US cinemas canceled screenings, including a red-carpet New York premiere, of a madcap comedy that offended North Korea, after mysterious computer hackers issued a chilling threat.
Hollywood studio Sony Pictures said it is not pulling the film, but is leaving it to theater chains to decide whether to show the movie, which depicts a fictional plot to assassinate North Korean dictator Kim Jong-Un.
"We plan to release the film," said a source at Sony, which is dealing with fallout from an enormous cyber-attack last month.
The source added that a decision whether to show the film "is with theater owners, partners whom we support."
Two movie chains, Carmike theaters and Bow Tie theaters, said they will not show the movie, while the New York City premiere scheduled for this week at the Landmark chain's Sunshine Cinema also has been canceled, Variety reported.
Two other major chains, AMC and Regal Theaters, did not immediately respond to AFP requests for comment.
"Will theater owners balk at booking the film? It's actually highly possible," said analyst Jeff Bock of box office tracker Exhibitor Relations, adding that the film had been set for a relatively modest debut anyway when it opens on Christmas Day.
"Truth be told, 'The Interview' wasn't likely to be in more than 2,500 theaters anyways, but that number could actually drop significantly now," he told AFP.
Meanwhile, the film's stars, James Franco and Seth Rogen, have canceled all promotional appearances linked to the film.
- 9/11 attack threat -
Skittishness about attending the movie follows threats by the so-called GOP (Guardians of Peace) hacking group, which invoked the September 11, 2001 attacks in an ominous warning to any movie-goers planning to see the film.
The group warned in a message written in broken English that a "bitter fate" awaits any who attend the film.
"Soon all the world will see what an awful movie Sony Pictures Entertainment has made. The world will be full of fear," the statement warned.
It added: "Remember the 11th of September 2001. We recommend you to keep yourself distant from the places at that time. (If your house is nearby, you'd better leave.)"
US officials, meanwhile, have played down the threat.
"There is no credible intelligence backing this up at this point in time," State Department spokeswoman Jen Psaki told CNN.

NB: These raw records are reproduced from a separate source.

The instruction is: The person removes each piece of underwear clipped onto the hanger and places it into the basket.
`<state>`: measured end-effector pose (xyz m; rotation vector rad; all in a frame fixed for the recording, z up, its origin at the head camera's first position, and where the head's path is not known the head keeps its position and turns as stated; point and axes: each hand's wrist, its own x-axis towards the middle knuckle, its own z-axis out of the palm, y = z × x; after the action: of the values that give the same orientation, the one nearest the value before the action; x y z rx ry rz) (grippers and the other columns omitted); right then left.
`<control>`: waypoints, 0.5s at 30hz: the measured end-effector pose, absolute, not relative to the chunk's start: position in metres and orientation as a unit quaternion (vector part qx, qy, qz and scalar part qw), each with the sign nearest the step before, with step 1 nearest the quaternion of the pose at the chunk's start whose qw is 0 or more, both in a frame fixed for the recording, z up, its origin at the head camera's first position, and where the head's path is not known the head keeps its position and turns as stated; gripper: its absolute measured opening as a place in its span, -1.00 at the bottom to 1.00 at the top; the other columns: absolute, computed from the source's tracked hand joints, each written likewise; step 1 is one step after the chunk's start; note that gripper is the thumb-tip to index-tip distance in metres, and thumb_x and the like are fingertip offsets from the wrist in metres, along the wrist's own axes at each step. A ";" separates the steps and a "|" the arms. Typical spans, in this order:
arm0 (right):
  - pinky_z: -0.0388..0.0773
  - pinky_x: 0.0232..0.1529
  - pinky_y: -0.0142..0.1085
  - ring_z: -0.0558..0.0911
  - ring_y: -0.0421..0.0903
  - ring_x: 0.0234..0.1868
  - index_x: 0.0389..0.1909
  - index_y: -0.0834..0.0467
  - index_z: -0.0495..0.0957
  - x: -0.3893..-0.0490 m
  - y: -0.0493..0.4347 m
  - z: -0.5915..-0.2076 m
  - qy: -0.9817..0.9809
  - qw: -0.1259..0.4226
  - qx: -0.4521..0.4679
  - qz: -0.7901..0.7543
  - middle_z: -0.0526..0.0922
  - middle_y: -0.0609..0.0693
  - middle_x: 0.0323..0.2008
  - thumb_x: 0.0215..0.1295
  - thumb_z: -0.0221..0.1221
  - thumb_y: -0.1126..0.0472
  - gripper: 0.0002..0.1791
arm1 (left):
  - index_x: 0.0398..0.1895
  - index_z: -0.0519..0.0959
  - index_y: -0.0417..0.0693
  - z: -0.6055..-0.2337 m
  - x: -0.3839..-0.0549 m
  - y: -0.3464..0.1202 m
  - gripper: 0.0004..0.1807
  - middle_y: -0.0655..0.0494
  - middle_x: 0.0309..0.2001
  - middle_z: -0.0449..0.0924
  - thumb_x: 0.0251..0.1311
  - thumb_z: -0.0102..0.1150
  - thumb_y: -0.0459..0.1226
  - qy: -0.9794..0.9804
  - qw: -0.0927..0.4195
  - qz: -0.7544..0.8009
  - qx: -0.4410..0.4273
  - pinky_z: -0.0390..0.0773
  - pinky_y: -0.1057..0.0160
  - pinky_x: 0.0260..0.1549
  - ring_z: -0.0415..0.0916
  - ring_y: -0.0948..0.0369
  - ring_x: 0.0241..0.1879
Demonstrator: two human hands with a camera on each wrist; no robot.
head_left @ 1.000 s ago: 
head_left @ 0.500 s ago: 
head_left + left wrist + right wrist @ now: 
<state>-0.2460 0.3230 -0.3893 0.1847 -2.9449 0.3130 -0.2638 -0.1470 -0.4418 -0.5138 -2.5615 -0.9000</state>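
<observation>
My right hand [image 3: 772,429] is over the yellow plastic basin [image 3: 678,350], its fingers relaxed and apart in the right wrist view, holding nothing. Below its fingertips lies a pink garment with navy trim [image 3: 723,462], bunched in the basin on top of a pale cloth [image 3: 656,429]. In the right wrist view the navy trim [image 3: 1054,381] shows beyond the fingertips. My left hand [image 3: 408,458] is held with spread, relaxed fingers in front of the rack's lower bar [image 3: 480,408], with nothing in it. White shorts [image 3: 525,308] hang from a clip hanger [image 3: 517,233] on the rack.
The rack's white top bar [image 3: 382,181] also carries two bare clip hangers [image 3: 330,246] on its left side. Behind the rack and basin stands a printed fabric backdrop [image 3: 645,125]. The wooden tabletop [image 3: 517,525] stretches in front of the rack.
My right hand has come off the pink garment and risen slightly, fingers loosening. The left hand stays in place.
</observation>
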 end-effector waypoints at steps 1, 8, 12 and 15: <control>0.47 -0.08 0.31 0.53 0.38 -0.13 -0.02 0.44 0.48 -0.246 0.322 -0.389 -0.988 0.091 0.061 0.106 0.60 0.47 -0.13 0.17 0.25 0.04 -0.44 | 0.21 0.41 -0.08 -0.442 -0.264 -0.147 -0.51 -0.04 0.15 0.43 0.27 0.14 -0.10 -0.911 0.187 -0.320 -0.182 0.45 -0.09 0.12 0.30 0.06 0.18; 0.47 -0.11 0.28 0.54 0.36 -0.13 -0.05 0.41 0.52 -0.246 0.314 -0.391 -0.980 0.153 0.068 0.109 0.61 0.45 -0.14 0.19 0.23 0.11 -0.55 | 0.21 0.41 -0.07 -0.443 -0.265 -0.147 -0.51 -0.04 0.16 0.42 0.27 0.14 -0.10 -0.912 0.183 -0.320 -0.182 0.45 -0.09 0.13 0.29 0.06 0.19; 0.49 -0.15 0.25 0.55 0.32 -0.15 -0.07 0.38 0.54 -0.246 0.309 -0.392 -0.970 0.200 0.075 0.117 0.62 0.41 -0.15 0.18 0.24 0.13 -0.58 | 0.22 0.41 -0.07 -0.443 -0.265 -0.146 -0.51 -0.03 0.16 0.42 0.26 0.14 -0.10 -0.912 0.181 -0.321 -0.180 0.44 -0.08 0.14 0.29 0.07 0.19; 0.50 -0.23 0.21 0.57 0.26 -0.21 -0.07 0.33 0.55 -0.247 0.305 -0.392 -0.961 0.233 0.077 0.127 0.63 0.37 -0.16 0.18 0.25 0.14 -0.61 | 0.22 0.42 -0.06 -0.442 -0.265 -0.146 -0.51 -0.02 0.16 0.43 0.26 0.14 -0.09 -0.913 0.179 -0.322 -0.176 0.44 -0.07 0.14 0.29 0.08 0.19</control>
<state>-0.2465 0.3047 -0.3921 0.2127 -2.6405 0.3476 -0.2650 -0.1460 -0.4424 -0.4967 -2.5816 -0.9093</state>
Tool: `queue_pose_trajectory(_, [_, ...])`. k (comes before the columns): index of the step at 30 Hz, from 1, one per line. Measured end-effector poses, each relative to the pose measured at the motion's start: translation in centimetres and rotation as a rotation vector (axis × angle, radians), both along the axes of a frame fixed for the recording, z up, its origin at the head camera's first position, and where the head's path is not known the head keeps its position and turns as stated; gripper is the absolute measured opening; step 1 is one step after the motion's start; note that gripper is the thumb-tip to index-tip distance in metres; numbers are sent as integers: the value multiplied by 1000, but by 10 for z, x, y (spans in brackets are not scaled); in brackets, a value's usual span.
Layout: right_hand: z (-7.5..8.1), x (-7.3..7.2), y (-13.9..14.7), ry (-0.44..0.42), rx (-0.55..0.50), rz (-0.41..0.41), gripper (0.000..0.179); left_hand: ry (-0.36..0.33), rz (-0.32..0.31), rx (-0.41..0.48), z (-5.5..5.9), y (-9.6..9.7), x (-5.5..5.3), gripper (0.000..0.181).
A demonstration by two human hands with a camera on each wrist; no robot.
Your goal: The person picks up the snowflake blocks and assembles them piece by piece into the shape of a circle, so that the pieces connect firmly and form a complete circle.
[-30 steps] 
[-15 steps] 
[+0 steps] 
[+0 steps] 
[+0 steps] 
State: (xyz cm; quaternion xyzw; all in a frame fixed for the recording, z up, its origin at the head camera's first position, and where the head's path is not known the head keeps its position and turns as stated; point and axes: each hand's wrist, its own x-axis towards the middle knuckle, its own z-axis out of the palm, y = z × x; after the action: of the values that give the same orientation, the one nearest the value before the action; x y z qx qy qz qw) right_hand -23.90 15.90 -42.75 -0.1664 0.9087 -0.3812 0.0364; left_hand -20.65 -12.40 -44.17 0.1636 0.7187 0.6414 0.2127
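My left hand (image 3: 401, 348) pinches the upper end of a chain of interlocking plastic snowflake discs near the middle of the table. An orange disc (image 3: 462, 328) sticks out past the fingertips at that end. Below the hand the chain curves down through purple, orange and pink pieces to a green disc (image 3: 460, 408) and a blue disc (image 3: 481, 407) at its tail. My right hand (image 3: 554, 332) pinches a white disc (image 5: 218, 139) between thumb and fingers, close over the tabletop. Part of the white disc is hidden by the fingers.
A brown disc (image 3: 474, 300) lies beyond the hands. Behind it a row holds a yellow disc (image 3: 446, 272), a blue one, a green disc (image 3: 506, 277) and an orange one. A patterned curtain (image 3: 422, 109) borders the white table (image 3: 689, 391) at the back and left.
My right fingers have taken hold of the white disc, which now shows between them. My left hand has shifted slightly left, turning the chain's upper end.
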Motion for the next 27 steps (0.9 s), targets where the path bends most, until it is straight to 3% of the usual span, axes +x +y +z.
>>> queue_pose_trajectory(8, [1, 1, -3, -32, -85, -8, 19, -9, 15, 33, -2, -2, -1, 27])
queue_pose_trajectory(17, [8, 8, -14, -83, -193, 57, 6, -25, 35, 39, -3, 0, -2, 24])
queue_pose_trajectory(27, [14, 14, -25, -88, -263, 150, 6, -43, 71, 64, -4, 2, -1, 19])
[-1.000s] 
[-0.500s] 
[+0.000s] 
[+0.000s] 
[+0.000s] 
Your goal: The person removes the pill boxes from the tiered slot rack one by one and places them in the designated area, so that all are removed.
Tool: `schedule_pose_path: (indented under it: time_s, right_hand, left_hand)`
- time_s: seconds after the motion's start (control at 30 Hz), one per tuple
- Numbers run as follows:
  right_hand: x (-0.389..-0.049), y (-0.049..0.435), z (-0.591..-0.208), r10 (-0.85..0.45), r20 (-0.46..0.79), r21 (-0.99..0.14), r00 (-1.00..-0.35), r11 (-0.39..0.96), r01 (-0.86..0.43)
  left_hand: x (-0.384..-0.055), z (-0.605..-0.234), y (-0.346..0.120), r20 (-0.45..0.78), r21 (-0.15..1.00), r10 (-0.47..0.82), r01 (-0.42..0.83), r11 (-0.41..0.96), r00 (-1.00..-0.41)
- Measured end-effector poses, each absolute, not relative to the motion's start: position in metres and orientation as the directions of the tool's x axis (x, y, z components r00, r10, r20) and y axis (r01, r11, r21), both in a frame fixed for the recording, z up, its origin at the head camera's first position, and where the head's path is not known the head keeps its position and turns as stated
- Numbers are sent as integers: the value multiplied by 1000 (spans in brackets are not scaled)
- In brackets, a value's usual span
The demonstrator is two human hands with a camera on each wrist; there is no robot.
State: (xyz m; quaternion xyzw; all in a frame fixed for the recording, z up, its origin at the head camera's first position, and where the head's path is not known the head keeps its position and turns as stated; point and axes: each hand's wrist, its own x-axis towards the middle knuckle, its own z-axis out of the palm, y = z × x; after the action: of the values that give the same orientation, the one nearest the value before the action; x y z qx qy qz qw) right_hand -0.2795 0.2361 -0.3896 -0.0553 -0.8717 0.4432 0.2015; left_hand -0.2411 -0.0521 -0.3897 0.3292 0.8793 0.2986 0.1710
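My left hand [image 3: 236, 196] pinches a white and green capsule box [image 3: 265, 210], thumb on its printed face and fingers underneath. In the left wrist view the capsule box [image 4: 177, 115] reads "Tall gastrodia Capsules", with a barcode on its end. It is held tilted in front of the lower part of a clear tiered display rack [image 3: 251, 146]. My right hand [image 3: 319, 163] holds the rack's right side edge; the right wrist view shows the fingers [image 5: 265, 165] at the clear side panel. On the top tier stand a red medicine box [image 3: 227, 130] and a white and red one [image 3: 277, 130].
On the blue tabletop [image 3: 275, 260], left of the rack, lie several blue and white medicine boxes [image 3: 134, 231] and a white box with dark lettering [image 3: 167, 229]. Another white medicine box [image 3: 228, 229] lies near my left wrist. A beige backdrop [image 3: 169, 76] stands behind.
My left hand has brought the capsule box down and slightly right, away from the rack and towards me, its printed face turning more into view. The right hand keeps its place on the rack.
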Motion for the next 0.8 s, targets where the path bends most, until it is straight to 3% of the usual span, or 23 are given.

In addition to the threats, Sony has been seen the release of a trove of highly unflattering internal emails, unpublished scripts and other internal communications, including information about salaries, employee health records and other personal information.
On Monday, Sony Pictures boss Michael Lynton sought to reassure employees that the studio would not be destroyed by the leaks.
"This will not take us down," Lynton told employees, adding: "You should not be worried about the future of this studio."
North Korea has denied involvement in the brazen November 24 cyber-attack, which some expert said could possibly have been carried out by disgruntled workers or by supporters of North Korea furious over the movie.
Meanwhile, lawyers have filed two class action lawsuits against Sony Pictures in Los Angeles.
One of the suits alleges that "Sony failed to secure and protect its computer systems, servers, and databases, resulting in the release of the named plaintiffs and other class members'" personal data.
"An epic nightmare, much better suited to a cinematic thriller than to real life, is unfolding in slow motion for Sony's current and former employees," the 45-page lawsuit said.